*** DATA EXCERPTS Section Begins ***

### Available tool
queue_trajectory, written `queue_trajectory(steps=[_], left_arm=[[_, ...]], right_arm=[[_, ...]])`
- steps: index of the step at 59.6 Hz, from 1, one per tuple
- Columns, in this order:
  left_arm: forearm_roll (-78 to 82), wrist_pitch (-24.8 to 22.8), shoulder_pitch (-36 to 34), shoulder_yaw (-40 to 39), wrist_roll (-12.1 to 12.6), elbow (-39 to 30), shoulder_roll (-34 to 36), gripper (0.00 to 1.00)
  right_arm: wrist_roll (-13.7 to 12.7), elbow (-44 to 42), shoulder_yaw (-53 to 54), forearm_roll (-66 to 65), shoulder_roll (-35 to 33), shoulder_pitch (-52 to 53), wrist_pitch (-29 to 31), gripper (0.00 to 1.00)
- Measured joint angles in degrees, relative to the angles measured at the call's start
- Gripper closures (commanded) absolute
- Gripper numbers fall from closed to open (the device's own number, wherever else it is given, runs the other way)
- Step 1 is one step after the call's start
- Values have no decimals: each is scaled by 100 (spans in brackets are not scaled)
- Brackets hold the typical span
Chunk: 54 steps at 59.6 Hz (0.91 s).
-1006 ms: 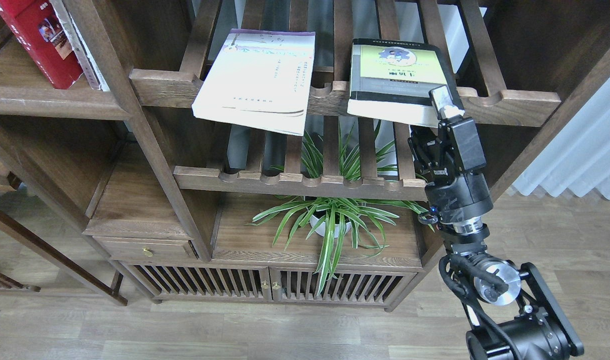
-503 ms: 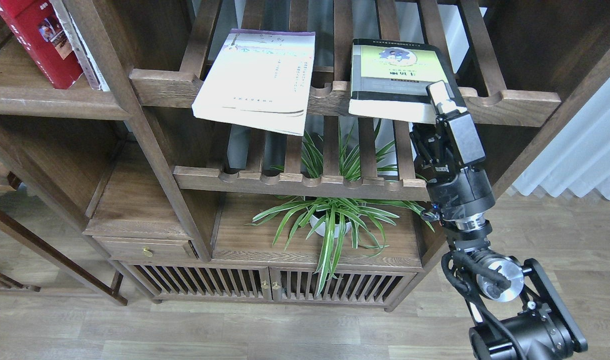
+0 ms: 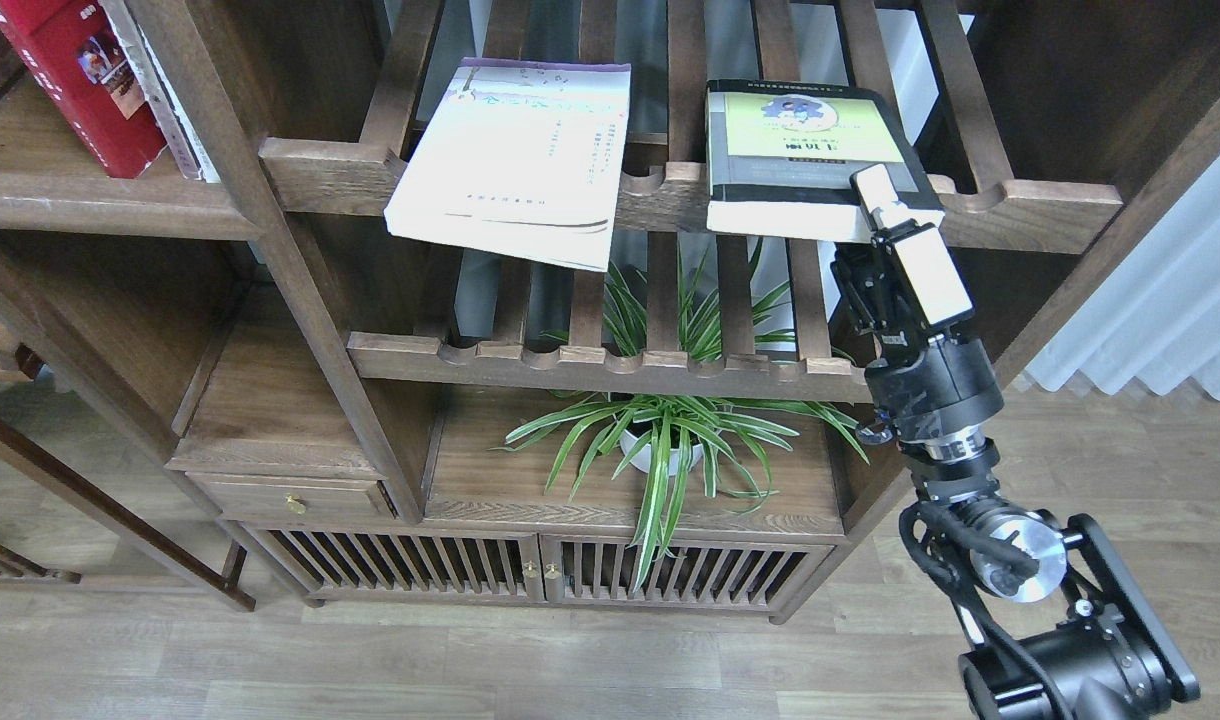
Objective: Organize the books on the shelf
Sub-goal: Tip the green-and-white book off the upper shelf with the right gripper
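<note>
black-and-grey book [image 3: 805,160], right gripper [image 3: 875,200] at corner

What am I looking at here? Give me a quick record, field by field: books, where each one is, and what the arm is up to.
red book: upright on the solid shelf, top left
cream book: flat on the upper slatted rack, overhanging its front rail
black-and-grey book: flat on the same rack, right of the cream one
right end effector: at the black-and-grey book's front right corner; grip unclear
left end effector: not in view
plant: white pot, on the cabinet top below
</note>
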Motion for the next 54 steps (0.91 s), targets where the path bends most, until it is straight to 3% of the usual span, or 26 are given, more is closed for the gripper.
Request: queue_trajectory(steps=[8,15,40,54], left_arm=[[0,0,0,0,0,0,4,0],[0,0,0,0,0,0,9,0],[-44,0,140,170,0,5,-29,0],[-480,0,398,1206,17,-8,-89,0]], right_arm=[[-21,-3,-3,0,-222,-25,0,86],[-49,-3,-26,4,-299,-143,0,95],[-67,37,-311,29,-321,-1055,4,96],[-67,31,-332,28,-321,-1703,2,96]])
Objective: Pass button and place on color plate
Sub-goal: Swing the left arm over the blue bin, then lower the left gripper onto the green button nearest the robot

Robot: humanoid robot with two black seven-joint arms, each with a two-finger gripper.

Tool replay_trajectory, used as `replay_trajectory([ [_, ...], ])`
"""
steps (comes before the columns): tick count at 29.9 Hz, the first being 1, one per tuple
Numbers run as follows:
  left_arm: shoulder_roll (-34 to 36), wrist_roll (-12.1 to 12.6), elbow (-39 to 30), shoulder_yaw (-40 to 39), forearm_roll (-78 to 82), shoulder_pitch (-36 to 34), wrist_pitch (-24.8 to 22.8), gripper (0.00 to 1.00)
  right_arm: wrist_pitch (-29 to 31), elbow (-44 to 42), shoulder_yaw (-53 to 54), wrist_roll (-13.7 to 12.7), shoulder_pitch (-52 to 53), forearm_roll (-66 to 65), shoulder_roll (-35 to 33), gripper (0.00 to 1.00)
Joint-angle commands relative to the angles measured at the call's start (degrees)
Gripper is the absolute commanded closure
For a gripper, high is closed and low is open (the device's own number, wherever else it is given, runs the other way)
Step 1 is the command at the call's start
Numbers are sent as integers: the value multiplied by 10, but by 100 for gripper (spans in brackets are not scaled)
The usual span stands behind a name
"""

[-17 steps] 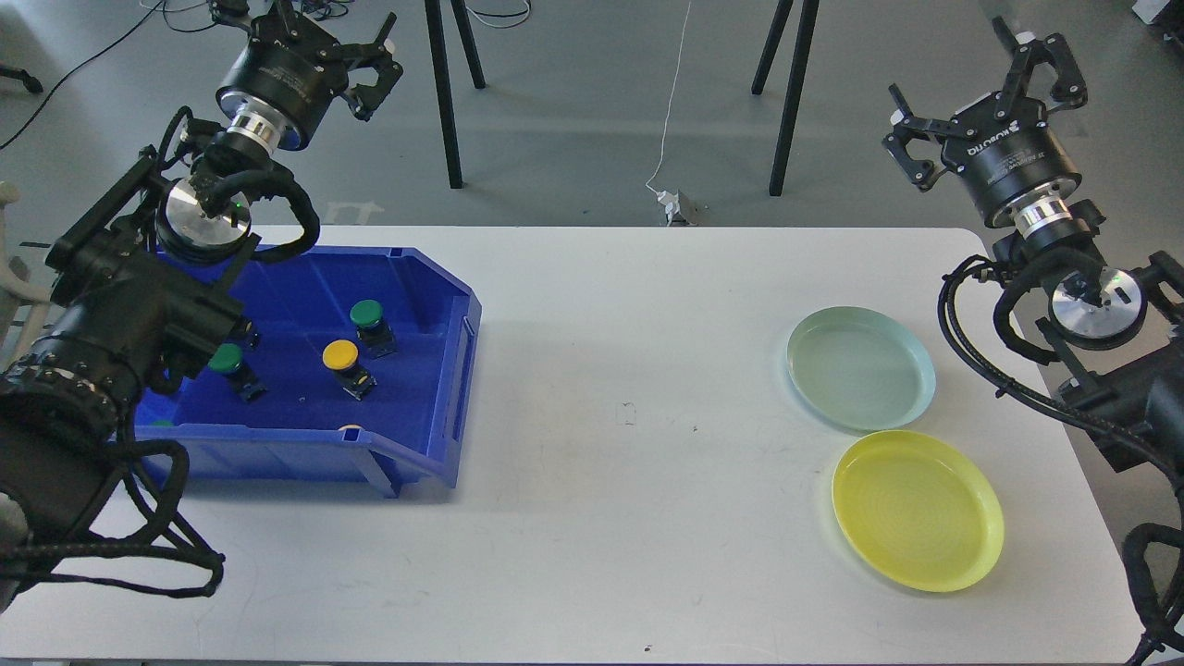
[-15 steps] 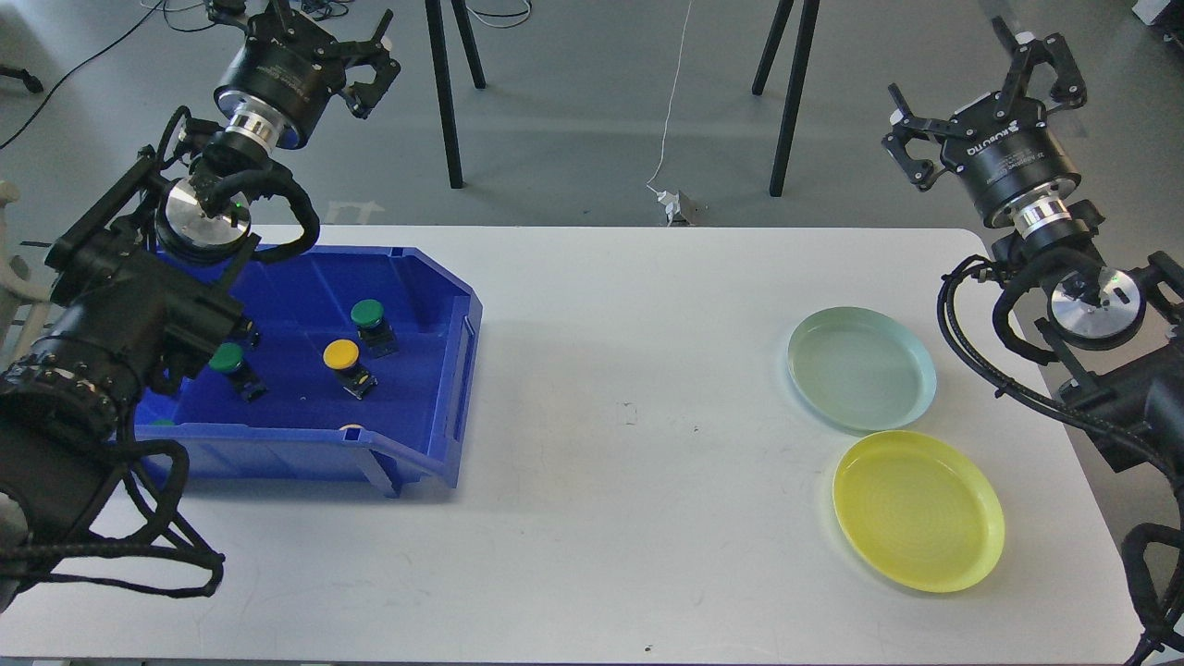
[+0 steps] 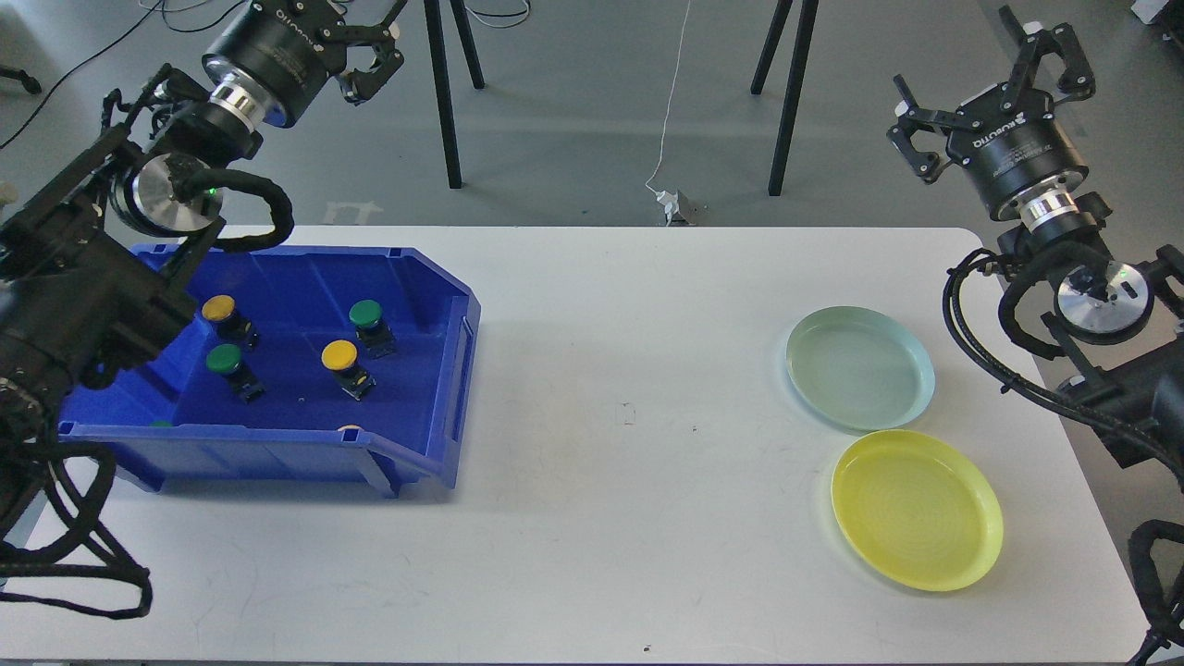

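A white surface [image 3: 592, 518] carries a blue bin [image 3: 435, 435] on its left side and two plates on its right. Four buttons sit loose on the bin floor, none of them held: a yellow button [image 3: 219, 309] near the back left corner, close under the left arm; a green button [image 3: 223, 359] just in front of it; a second yellow button [image 3: 339, 354] near the middle of the floor; and a second green button [image 3: 366, 314] just behind and to the right of that one. Each has a coloured round cap on a dark body, and the caps tilt slightly rather than facing straight up. Small bits of something green and something pale peek over the bin's front wall, too hidden to identify. On the right, a pale green plate [image 3: 911, 356] lies nearer the back edge and a yellow plate [image 3: 980, 546] lies in front of it, the two rims just beside each other, nearly touching; both plates hold nothing. The left gripper [image 3: 365, 42] hangs above the floor beyond the back left corner of the surface, well above and behind the bin, its jaws spread apart and empty, partly cut off by the top edge of the view. The right gripper [image 3: 994, 92] is raised beyond the back right corner, well apart from the plates, its jaws also spread wide with nothing between them.
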Motion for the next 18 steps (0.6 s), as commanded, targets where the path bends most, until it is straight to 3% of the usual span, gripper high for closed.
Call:
replay_trajectory([
  [1,71,0,-89,26,86,28,24,3,0,-1,0,0,0,-1,-1,0],
  [9,234,0,-256,70,418,63,23,4,0,-2,0,0,-5,-1,-1,0],
  [18,291,-2,-265,98,744,95,24,10,0,-4,1,1,-10,-1,-11,0],
])
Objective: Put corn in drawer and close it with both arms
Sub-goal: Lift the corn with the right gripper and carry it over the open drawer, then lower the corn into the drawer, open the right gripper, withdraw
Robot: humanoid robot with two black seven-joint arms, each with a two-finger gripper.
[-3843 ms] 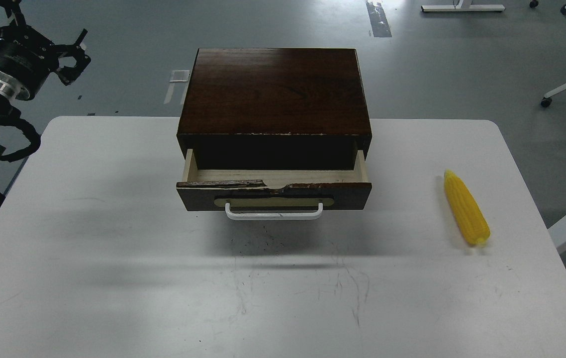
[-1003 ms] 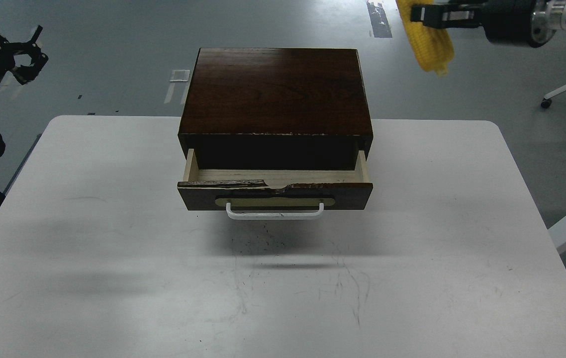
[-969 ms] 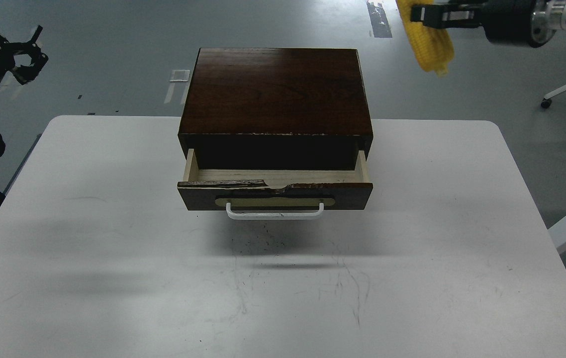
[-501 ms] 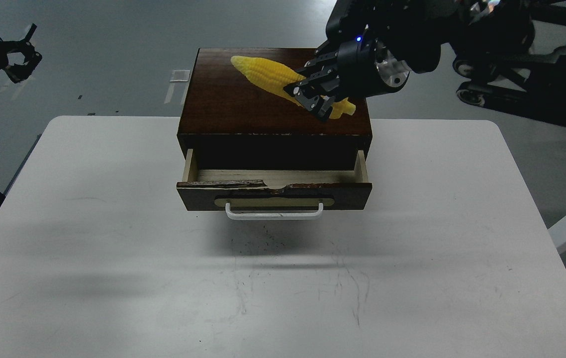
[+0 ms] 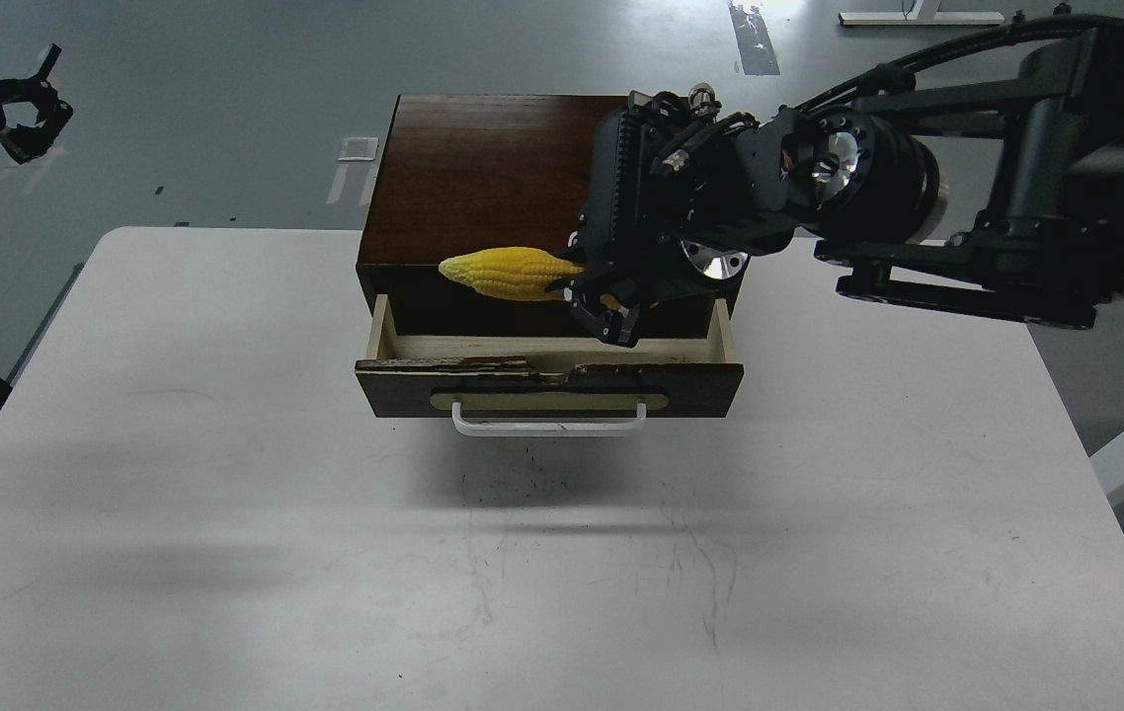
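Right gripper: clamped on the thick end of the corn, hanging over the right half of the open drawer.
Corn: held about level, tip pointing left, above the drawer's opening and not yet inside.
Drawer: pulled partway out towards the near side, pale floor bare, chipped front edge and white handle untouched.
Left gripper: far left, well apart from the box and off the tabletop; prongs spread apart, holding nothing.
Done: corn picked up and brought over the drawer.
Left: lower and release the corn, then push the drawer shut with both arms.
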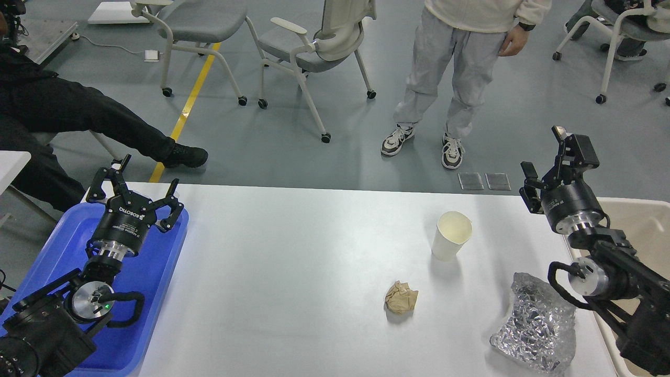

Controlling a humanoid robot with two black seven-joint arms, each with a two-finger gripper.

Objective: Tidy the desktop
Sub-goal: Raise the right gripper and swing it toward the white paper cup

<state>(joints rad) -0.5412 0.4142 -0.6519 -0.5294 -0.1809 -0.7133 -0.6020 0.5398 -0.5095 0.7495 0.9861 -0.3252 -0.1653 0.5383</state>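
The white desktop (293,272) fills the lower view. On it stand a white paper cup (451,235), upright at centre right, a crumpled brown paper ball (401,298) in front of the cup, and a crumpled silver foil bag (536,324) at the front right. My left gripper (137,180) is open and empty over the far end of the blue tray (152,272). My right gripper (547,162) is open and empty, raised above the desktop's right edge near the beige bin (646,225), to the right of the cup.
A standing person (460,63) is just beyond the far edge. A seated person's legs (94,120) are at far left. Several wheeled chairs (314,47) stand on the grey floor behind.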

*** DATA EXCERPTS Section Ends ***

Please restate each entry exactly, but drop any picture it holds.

### Available tool
queue_trajectory, written `queue_trajectory(steps=[_], left_arm=[[_, ...]], right_arm=[[_, ...]])`
- steps: index of the step at 59.6 Hz, from 1, one per tuple
- Columns, in this order:
  left_arm: forearm_roll (-78 to 82), wrist_pitch (-24.8 to 22.8), shoulder_pitch (-36 to 34), shoulder_yaw (-40 to 39), wrist_roll (-12.1 to 12.6), elbow (-39 to 30), shoulder_roll (-34 to 36), gripper (0.00 to 1.00)
  right_arm: wrist_roll (-13.7 to 12.7), elbow (-44 to 42), shoulder_yaw (-53 to 54), forearm_roll (-66 to 65), shoulder_roll (-35 to 33), shoulder_pitch (-52 to 53), wrist_pitch (-29 to 31), gripper (0.00 to 1.00)
- Measured joint angles in degrees, relative to the angles measured at the call's start
- Gripper closures (commanded) absolute
- Gripper numbers fall from closed to open (the device's own number, wherever else it is given, runs the other way)
- Step 1 is one step after the call's start
- Values have no decimals: each is scaled by 100 (spans in brackets are not scaled)
- Brackets hold the typical span
Chunk: 54 steps at 59.6 Hz (0.91 s).
-1006 ms: 
-503 ms: 
+0 ms: 
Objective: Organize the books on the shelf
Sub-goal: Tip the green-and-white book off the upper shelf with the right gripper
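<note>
black-and-grey book [image 3: 805,160], right gripper [image 3: 875,200] at corner

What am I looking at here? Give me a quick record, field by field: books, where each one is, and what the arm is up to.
red book: upright on the solid shelf, top left
cream book: flat on the upper slatted rack, overhanging its front rail
black-and-grey book: flat on the same rack, right of the cream one
right end effector: at the black-and-grey book's front right corner; grip unclear
left end effector: not in view
plant: white pot, on the cabinet top below
</note>
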Motion for the next 54 steps (0.91 s), targets where the path bends most, until it is straight to 3% of the usual span, or 26 are given, more is closed for the gripper.
Request: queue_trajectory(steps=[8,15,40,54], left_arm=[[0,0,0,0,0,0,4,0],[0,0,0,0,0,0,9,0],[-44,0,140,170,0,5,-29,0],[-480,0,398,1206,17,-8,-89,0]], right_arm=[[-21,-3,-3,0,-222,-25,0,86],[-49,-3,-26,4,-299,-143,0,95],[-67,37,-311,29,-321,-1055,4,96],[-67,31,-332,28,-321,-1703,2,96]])
Objective: Pass button and place on color plate
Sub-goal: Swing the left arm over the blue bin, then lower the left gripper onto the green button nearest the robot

Robot: humanoid robot with two black seven-joint arms, each with a two-finger gripper.

Tool replay_trajectory, used as `replay_trajectory([ [_, ...], ])`
"""
steps (comes before the columns): tick count at 29.9 Hz, the first being 1, one per tuple
Numbers run as follows:
  left_arm: shoulder_roll (-34 to 36), wrist_roll (-12.1 to 12.6), elbow (-39 to 30), shoulder_yaw (-40 to 39), forearm_roll (-78 to 82), shoulder_pitch (-36 to 34), wrist_pitch (-24.8 to 22.8), gripper (0.00 to 1.00)
  right_arm: wrist_pitch (-29 to 31), elbow (-44 to 42), shoulder_yaw (-53 to 54), wrist_roll (-13.7 to 12.7), shoulder_pitch (-52 to 53), forearm_roll (-66 to 65), shoulder_roll (-35 to 33), gripper (0.00 to 1.00)
Joint-angle commands relative to the angles measured at the call's start (degrees)
Gripper is the absolute commanded closure
For a gripper, high is closed and low is open (the device's own number, wherever else it is given, runs the other way)
Step 1 is the command at the call's start
Numbers are sent as integers: the value multiplied by 10, but by 100 for gripper (spans in brackets are not scaled)
The usual span stands behind a name
"""

[-17 steps] 
[-15 steps] 
[+0 steps] 

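A white surface [image 3: 592, 518] carries a blue bin [image 3: 435, 435] on its left side and two plates on its right. Four buttons sit loose on the bin floor, none of them held: a yellow button [image 3: 219, 309] near the back left corner, close under the left arm; a green button [image 3: 223, 359] just in front of it; a second yellow button [image 3: 339, 354] near the middle of the floor; and a second green button [image 3: 366, 314] just behind and to the right of that one. Each has a coloured round cap on a dark body, and the caps tilt slightly rather than facing straight up. Small bits of something green and something pale peek over the bin's front wall, too hidden to identify. On the right, a pale green plate [image 3: 911, 356] lies nearer the back edge and a yellow plate [image 3: 980, 546] lies in front of it, the two rims just beside each other, nearly touching; both plates hold nothing. The left gripper [image 3: 365, 42] hangs above the floor beyond the back left corner of the surface, well above and behind the bin, its jaws spread apart and empty, partly cut off by the top edge of the view. The right gripper [image 3: 994, 92] is raised beyond the back right corner, well apart from the plates, its jaws also spread wide with nothing between them.
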Motion for the next 18 steps (0.6 s), as commanded, targets where the path bends most, until it is straight to 3% of the usual span, gripper high for closed.
Call:
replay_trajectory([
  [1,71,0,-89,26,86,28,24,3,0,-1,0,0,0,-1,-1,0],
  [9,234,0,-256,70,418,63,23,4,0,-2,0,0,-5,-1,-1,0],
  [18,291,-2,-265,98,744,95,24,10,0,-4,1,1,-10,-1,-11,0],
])
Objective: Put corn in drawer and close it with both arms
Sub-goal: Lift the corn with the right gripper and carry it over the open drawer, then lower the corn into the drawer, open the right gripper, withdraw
Robot: humanoid robot with two black seven-joint arms, each with a two-finger gripper.
[-3843 ms] 
[-1003 ms] 
[-969 ms] 
[-501 ms] 
[+0 ms] 
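Right gripper: clamped on the thick end of the corn, hanging over the right half of the open drawer.
Corn: held about level, tip pointing left, above the drawer's opening and not yet inside.
Drawer: pulled partway out towards the near side, pale floor bare, chipped front edge and white handle untouched.
Left gripper: far left, well apart from the box and off the tabletop; prongs spread apart, holding nothing.
Done: corn picked up and brought over the drawer.
Left: lower and release the corn, then push the drawer shut with both arms.
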
Controlling a humanoid robot with two black seven-joint arms, each with a two-finger gripper.

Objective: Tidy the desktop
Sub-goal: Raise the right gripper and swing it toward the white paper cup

<state>(joints rad) -0.5412 0.4142 -0.6519 -0.5294 -0.1809 -0.7133 -0.6020 0.5398 -0.5095 0.7495 0.9861 -0.3252 -0.1653 0.5383</state>
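The white desktop (293,272) fills the lower view. On it stand a white paper cup (451,235), upright at centre right, a crumpled brown paper ball (401,298) in front of the cup, and a crumpled silver foil bag (536,324) at the front right. My left gripper (137,180) is open and empty over the far end of the blue tray (152,272). My right gripper (547,162) is open and empty, raised above the desktop's right edge near the beige bin (646,225), to the right of the cup.
A standing person (460,63) is just beyond the far edge. A seated person's legs (94,120) are at far left. Several wheeled chairs (314,47) stand on the grey floor behind.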

Output is complete for this exercise.